So what the Keras Applications page shows is that you can import the image resized to (224, 224) RGB and then preprocess the input i.e. subtract the spatial means and flip the image to BGR and then predict and you should get a pretty accurate estimate of the image.

However if you're evaluating the accuracy reported in the paper, the steps may be a tad bit different for preprocessing for validation:

  • Resize the image by converting the smaller edge to 256, i.e. if size of image is (500, 375), you resize it to (341, 256)

  • Now crop the center square of dimensions (224, 224) from the image

  • Flip the spatial dimensions to BGR if the image was loaded as RGB.

  • Now subtract the spatial mean image that was provided in Kaiming He's github repo. It is in .proto format so if you can convert to .npy it would be excellent, otherwise you can subtract the scalar means. As the image is BGR, subtract (103.939, 116.779, 123.68) from their respective channels.

Now when you validate the model, your Top-5 Accuracy should be around 92% and Top-1 as 74-75%

@guoxiaolu
Copy link

@sehgal-abhishek ,Thank you for your response, this problem makes me confused for a long time.

@RobinC94
Copy link

@sehgal-abhishek Hello! I have the same problem when evaluating pre-trained models provide by Keras. I have tried your resizing and cropping procedure before preprocess_input function. The acc of resnet rise to top-1: 72.74% and top-5: 90.81% , still lower than what Keras provides, same with other models such as vgg, mobilenet.
Is there any other operations I have missed for improving performance of these pre-trained weights?
Thanks!

@ArashAkbarinia
Copy link

I'm experiencing the same issue for all the 13 pretrained networks and their respective accuracy (https://keras.io/applications/).

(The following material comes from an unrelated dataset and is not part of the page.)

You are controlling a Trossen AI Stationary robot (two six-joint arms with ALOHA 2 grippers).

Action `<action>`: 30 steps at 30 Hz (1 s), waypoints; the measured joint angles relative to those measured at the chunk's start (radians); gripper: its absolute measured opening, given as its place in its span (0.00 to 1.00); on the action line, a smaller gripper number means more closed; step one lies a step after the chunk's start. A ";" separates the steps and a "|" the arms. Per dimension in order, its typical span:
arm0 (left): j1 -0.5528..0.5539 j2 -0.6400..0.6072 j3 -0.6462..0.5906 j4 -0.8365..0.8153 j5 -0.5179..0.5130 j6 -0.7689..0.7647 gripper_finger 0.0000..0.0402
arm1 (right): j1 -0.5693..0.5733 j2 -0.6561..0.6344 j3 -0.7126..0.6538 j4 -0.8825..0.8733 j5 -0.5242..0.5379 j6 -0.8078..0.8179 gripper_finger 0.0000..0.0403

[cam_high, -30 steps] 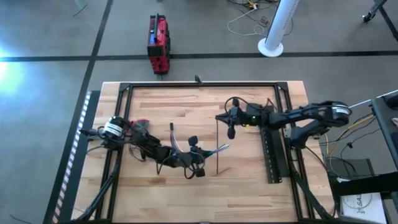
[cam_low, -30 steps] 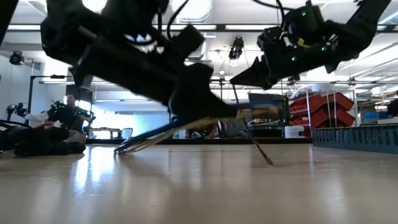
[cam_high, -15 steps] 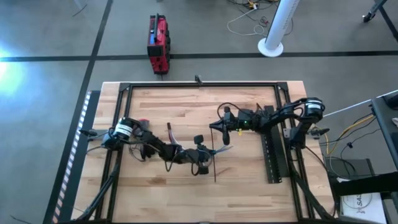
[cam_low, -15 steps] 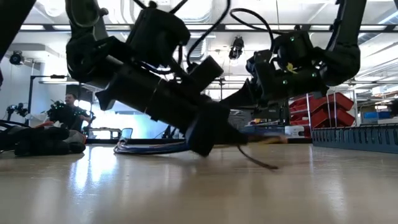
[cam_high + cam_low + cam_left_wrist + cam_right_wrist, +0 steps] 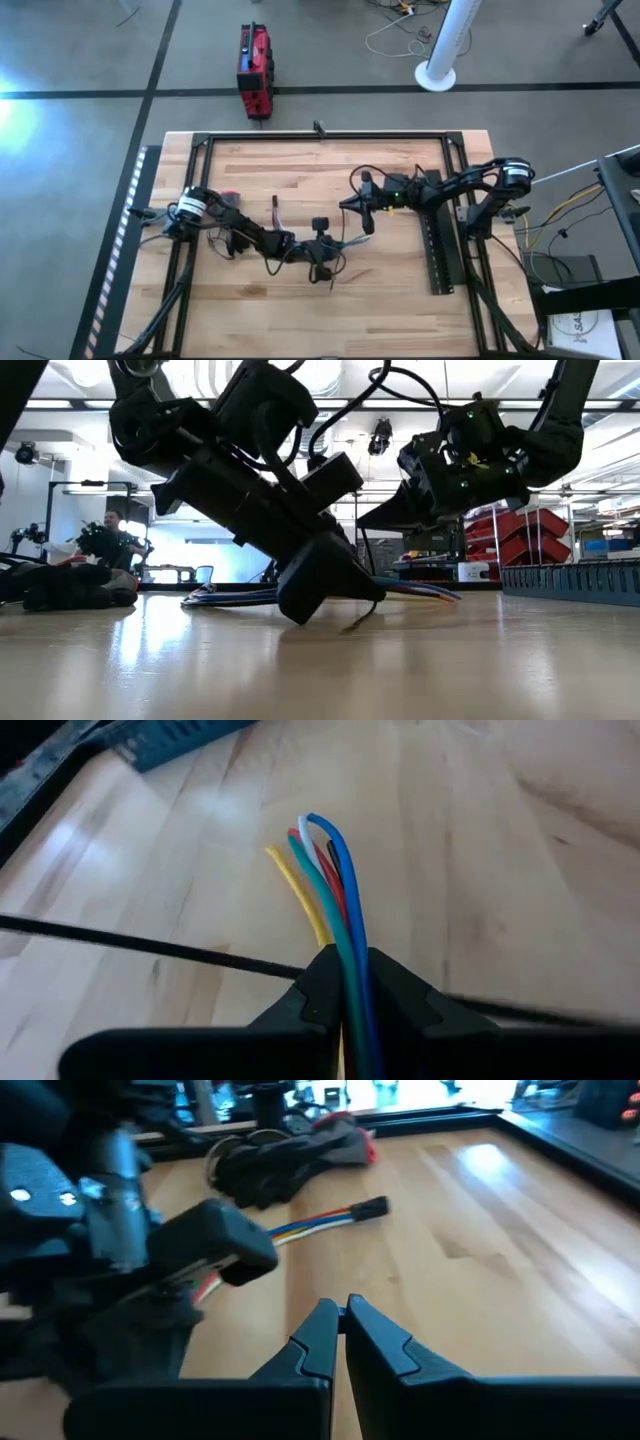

I do believe that Keras should elaborate in greater details on both the training and evaluating procedure in order to allow its users to replicate those results faithfully and make meaningful comparisons.

Although, I think this issue of not obtaining the exact validation accuracy is very important, but in my personal opinion, it's even more important to know the exact training procedure (including all the parameters set for the optimsier, number of epochs, image generation, etc.) to obtain "identical" weights (I understand due to the random nature of some of those procedures, once cant obtain identical weights, but close enough).

This way one can really compare the effect of changing one parameter on achieved accuracies. Otherwise, it will be always close to imposible to disentangle the importance of "architecture" versus "training procedure".

Thanks a lot :).

@gabrieldemarmiesse
Copy link
Contributor

In the documentation, there is a section explaining for every model how the weights were obtained. What do you think is missing?

@gabrieldemarmiesse
Copy link
Contributor

My bad, some are missing. You can find all the information here in the corresponding files: https://github.com/keras-team/keras-applications/tree/master/keras_applications

@ArashAkbarinia
Copy link

@gabrieldemarmiesse thank you for your prompt response.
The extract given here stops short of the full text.